There are several venues for the hotels as well as for the fan tracks themselves, rather than maintain a big list of links here I’ve created a list on Foursquare containing the venues for Dragon*Con. Feel free to suggest ones I have missed.

If you are new to Foursquare, be sure to play! You might get some hard-to-get badges out of it. Last year at Dragon*Con 2010 one of the first Super Swarms that ever happened in Atlanta was during Dragon*Con.

Wireless Connectivity On-Site

Now none of this social media stuff is going to be useful without wireless connectivity.

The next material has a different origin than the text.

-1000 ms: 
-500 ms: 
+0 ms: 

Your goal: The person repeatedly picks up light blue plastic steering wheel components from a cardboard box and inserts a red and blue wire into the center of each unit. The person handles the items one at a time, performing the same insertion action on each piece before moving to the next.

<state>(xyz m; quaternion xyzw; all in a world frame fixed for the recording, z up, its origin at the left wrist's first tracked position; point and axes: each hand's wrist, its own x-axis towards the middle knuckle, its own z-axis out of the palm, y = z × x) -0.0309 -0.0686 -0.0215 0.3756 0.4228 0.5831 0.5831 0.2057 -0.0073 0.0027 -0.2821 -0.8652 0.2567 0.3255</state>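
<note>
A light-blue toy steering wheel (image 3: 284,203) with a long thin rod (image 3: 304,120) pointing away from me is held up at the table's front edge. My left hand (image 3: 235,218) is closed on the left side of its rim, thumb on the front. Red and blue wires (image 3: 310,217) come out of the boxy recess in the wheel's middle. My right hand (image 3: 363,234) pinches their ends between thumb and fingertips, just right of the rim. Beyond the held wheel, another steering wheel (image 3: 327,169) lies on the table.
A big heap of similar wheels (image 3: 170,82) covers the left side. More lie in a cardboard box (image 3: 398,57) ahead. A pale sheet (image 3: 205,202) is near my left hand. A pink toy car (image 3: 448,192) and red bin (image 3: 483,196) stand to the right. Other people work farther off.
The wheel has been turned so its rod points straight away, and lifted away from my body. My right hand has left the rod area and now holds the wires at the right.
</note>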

Atlanta is a major American city so of course it has coverage under all of the nationwide cellular services including AT&T, T-Mobile, Sprint and Verizon. It also has 4G coverage, both WiMax and LTE (details below). So you have a number of options to stay connected. Let’s start with the free stuff.

Free WiFi

There are a few locations you can get free WiFi, if you are willing to venture outside the comforts of the five host hotels. Keep in mind the host hotels are business hotels (not resorts) and they stay in business by selling services to convention goers. So the wireless internet is definitely not free for all inside the hotels (with a few exceptions).

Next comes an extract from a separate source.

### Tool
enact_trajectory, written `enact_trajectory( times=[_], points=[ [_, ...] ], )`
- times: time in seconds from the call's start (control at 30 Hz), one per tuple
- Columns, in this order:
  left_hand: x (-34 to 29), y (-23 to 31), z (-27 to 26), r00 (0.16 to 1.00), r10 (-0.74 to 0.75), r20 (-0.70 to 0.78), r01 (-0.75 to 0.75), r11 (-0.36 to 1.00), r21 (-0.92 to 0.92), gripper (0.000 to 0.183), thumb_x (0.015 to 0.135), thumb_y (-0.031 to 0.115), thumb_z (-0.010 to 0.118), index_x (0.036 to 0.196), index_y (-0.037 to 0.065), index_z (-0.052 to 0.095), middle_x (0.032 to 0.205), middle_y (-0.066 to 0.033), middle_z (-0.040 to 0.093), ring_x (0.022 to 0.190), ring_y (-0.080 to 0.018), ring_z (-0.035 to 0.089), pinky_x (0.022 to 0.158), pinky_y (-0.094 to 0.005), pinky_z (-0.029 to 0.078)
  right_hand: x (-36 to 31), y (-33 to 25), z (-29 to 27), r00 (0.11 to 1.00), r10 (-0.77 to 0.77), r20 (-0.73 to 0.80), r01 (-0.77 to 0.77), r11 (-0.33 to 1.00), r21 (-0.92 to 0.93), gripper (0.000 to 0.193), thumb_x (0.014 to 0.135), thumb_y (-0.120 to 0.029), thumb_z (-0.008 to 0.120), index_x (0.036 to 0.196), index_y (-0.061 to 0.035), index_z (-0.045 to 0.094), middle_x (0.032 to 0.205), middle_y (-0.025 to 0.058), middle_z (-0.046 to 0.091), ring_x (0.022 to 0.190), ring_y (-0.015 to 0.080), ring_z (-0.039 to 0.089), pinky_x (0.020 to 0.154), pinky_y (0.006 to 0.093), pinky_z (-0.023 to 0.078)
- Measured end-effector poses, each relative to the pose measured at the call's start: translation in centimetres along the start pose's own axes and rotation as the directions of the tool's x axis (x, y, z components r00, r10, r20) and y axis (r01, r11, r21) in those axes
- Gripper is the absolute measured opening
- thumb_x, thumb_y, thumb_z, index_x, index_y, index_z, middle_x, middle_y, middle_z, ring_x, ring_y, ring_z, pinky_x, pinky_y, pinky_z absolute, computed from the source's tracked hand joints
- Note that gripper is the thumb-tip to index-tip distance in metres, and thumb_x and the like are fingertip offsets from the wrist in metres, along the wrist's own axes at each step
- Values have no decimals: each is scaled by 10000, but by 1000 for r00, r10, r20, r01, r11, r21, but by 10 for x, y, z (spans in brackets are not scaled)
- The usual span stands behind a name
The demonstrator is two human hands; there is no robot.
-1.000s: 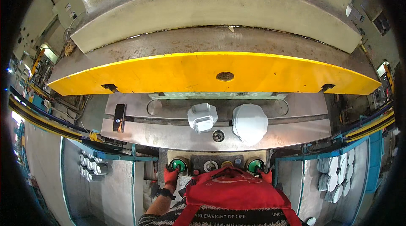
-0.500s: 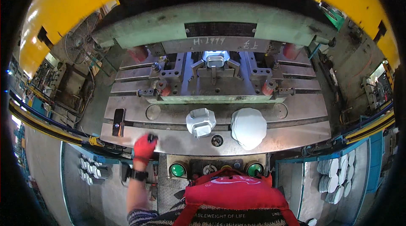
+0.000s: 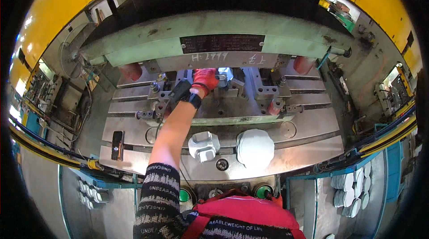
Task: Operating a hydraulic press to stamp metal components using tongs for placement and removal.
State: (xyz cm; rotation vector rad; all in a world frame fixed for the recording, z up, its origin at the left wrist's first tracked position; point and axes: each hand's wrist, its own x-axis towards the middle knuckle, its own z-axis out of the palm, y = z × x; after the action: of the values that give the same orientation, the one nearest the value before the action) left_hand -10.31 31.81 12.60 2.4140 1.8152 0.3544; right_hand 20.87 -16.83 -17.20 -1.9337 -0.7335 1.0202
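My left hand (image 3: 204, 79), in a red glove, reaches into the press, with its fingers closed against the near left side of a shiny formed metal part (image 3: 227, 73) in the lower die (image 3: 232, 100). What the fingers grip is too small to make out. A black box-like device (image 3: 180, 89) with a thin cable sits at that wrist. Of my right hand (image 3: 279, 200), only a bit of red glove shows beside the right green button (image 3: 262, 191); its fingers are hidden. On the press bed lie a formed metal part (image 3: 204, 146) and a stack of flat metal blanks (image 3: 254, 148).
The green upper die block (image 3: 147, 38) hangs above my left hand. A phone (image 3: 117, 145) lies at the bed's left. Formed parts (image 3: 91, 193) fill part of the left bin; stacked blanks (image 3: 346, 190) stand in the right one. Another green button (image 3: 183, 195) is below my left arm.
My left hand has moved from the bed's front edge forward into the die, up to the formed part there. The view has shifted a little. The parts on the bed stay in place.
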Motion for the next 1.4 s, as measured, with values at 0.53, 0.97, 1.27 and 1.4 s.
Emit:
enact_trajectory(
  times=[0.53, 0.97, 1.27, 1.4],
  points=[
    [-161, -27, -10, 913, 280, -296, -263, 960, 95, 428, 647, 182, 677, 1059, 121, 581, 1044, -88, 576, 1110, -257, 492, 1072, -543, 166, 28, 73, -29, 992, 107, 65, -96, 985, -145, 459, 815, -225, 650, 1214, -38, 524, 973, 108, 632, 836, 204, 597, 731, 334, 480],
    [-251, -13, 53, 982, 179, -54, -169, 975, 146, 498, 647, 254, 701, 1108, 131, 560, 1067, -93, 539, 1131, -274, 448, 1077, -537, 171, -32, -78, -53, 989, -52, -139, 79, 977, 199, 415, 917, -374, 477, 1151, -39, 546, 830, 92, 647, 404, 103, 459, 337, 252, 355],
    [-304, 63, 68, 910, 408, -71, -413, 880, -233, 648, 696, 179, 655, 1306, 139, 439, 1146, -129, 505, 1071, -319, 468, 916, -444, 368, -72, -185, -38, 980, -99, 173, 14, 899, 437, 379, 956, -247, 432, 1300, -88, 449, 664, 55, 583, 381, 63, 438, 343, 201, 343],
    [-320, 100, 92, 870, 477, 124, -435, 861, -263, 659, 736, 204, 624, 1349, 144, 388, 1046, -122, 527, 965, -296, 513, 836, -424, 407, -70, -196, -28, 905, -172, 389, 17, 928, 372, 390, 929, -191, 511, 1295, -66, 462, 684, 30, 582, 447, 59, 484, 387, 215, 362]
  ],
)
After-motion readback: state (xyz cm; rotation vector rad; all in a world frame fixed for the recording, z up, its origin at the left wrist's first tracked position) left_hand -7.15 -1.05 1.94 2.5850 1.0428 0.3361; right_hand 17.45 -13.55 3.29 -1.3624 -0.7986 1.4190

I did some exploring and found eight easily accessible locations near the convention where you can get free WiFi. These are perfect for a daily photo upload or blog post, but will definitely not keep you connected 24/7. Please keep in mind these are all associated with businesses, and they would appreciate your support. At least buy a Coke or a coffee or something before using their bandwidth. Also keep in mind most of these businesses are not open 24 hours. I’ve included their phone numbers so you can check.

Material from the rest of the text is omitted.